Twelve months is where it changes character. At a full turn of the seasons each temperature band and weather type has had its chance to appear in context, the summer effect can be told apart from summer itself, and a hold-out check has enough behind it to mean something. Before that you are reading a fragment. After it, you hold an asset that answers the next question in an afternoon instead of starting another year of collection.
A proven weather signal is worth more on the website than in the bid
The bid is the obvious lever and the smallest one.
The same join, pointed at the coming forecast rather than at the history behind it, can decide what the website actually shows: the hero banner, the featured products, the offer that leads the category page. And because the forecast is published by the hour as well, the page can move with the day rather than being set once at breakfast: parasols and cold drinks through a 26°C afternoon, something else entirely when the rain arrives at four.
That is a better lever than bidding for two reasons. It does not cost anything extra per click, because it changes what the visitor already on your site sees rather than what you paid to get them there. And it works for the businesses whose demand the sun takes away: if a hot Saturday empties your category, re-merchandising the page is a way to trade well through it rather than simply spending less.
The bar does not move for this. A banner rule driven by the forecast is still a weather rule, so it earns its place the same way: measured on real history, significant, large enough to matter, and holding on periods the model never saw.

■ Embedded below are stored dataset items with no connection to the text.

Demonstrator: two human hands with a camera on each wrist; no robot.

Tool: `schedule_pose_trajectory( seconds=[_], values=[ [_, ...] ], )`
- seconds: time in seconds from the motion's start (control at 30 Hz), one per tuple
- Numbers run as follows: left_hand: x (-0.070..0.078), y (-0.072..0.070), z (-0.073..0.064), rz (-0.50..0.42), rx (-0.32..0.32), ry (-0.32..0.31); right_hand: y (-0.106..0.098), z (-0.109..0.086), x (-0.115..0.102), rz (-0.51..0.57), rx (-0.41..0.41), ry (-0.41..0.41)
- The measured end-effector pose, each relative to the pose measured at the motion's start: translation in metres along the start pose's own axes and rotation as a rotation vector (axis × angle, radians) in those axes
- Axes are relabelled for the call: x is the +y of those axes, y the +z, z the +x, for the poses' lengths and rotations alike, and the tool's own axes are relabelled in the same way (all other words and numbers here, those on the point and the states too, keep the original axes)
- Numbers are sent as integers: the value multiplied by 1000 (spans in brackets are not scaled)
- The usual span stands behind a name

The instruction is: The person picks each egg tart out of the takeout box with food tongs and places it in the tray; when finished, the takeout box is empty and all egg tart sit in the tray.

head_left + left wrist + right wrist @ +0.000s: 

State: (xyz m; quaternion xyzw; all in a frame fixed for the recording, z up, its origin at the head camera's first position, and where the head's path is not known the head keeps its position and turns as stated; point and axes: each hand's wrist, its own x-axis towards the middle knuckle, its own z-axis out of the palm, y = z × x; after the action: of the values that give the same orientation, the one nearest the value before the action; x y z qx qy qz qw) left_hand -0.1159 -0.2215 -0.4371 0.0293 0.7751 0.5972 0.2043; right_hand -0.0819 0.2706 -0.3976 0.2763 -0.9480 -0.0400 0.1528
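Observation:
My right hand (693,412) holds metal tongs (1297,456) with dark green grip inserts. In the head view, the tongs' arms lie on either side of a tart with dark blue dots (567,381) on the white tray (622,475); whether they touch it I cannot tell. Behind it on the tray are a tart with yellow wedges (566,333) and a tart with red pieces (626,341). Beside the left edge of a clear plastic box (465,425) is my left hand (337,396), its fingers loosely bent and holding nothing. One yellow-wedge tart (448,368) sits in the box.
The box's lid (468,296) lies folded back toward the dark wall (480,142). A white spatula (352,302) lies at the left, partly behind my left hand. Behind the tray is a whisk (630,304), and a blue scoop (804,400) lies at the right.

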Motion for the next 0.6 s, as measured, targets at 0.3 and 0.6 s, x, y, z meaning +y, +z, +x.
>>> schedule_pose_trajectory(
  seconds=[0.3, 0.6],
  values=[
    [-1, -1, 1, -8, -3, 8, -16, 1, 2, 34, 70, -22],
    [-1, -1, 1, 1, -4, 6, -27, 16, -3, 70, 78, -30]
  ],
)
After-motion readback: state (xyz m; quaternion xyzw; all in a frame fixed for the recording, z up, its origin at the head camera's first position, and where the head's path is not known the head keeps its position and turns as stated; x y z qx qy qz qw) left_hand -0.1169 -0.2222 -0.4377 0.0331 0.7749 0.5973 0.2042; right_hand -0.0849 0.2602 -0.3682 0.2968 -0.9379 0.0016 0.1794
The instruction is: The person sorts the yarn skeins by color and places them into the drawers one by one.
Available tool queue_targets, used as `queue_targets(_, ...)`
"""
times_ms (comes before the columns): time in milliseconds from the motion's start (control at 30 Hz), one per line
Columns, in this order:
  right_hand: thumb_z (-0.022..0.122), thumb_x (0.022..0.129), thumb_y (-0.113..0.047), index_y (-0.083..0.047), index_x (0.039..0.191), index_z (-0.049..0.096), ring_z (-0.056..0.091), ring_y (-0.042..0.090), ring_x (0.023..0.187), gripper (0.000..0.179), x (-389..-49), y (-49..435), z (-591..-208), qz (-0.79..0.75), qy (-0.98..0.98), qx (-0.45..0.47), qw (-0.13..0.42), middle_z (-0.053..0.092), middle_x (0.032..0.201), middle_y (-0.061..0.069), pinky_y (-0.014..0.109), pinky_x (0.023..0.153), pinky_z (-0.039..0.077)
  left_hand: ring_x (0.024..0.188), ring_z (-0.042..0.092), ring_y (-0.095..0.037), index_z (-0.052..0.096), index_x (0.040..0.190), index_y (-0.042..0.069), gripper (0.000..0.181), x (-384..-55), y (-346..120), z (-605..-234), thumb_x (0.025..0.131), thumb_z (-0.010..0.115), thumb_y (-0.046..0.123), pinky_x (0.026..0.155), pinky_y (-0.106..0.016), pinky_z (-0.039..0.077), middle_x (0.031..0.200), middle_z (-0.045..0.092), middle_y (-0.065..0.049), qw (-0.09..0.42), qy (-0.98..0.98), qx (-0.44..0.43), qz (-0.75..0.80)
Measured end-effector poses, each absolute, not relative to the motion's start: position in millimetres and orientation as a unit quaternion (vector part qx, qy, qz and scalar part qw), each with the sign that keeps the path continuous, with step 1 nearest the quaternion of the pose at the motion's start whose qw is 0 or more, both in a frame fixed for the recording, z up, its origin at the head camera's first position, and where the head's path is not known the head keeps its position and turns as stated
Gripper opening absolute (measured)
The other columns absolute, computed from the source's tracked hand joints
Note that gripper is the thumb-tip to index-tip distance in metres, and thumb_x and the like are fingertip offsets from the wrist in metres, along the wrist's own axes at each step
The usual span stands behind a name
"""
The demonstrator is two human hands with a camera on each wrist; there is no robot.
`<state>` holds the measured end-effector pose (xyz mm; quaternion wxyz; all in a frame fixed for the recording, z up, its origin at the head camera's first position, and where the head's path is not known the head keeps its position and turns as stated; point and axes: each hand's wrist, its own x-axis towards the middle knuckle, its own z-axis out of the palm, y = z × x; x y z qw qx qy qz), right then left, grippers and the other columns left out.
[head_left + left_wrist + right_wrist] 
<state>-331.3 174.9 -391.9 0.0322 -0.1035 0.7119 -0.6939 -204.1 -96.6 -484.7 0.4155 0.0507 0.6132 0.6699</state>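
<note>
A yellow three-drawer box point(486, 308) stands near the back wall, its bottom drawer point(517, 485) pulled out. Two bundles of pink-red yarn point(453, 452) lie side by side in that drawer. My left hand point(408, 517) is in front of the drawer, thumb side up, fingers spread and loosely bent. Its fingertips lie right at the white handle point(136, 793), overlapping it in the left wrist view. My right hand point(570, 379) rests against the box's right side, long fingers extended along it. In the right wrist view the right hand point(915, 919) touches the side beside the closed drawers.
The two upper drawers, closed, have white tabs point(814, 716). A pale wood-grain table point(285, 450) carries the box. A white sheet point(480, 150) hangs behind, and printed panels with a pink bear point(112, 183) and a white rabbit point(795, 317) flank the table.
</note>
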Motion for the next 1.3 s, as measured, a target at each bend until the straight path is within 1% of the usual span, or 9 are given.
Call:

It does carry one risk a bid does not, and it is worth saying plainly. A bid quietly changes what you pay; a banner changes what every visitor sees, so a wrong call there is visible to customers rather than only to you. That is an argument for measuring it before switching it on, not for leaving the lever alone.
A measured signal still starts switched off
When a weather rule does get built, observation is its default state, not a stage on the way to somewhere else. It does not begin by spending money, and it does not graduate on a timetable.
Inside Crane Engine it runs live but inert: every day it proposes the adjustment it would have made and applies exactly zero, so its suggestions can be watched against what actually happened with nothing at stake. It leaves observation only when the effect clears the significance threshold, is large enough to matter and still holds on unseen days, and then only when a person arms it by hand. If it never clears that threshold it never leaves, and that is an acceptable end state rather than a failure. No model switches itself on. That last call weighs profit against added complexity, and it belongs to a human.
A finding of no signal is the common outcome, and it is genuinely useful. It means the sky is not moving your demand in any way worth chasing, and your paid media budget is better spent on the levers that are.
Ask which way the weather moves you, not whether it does
You do not need to build any of this yourself. You need to know whether it has been done, and the question is sharper than it first sounds.
Ask whoever runs your advertising: have we measured which way weather moves our demand, by weather type and by temperature, and does it still hold once the weekend and the season are accounted for? If the answer involves a real join of performance to logged weather, a year or more of it, a significance test and a hold-out check, you have something you can trust. If it is a shrug, or a story about last summer, the honest setting is to watch and apply nothing until the numbers say otherwise.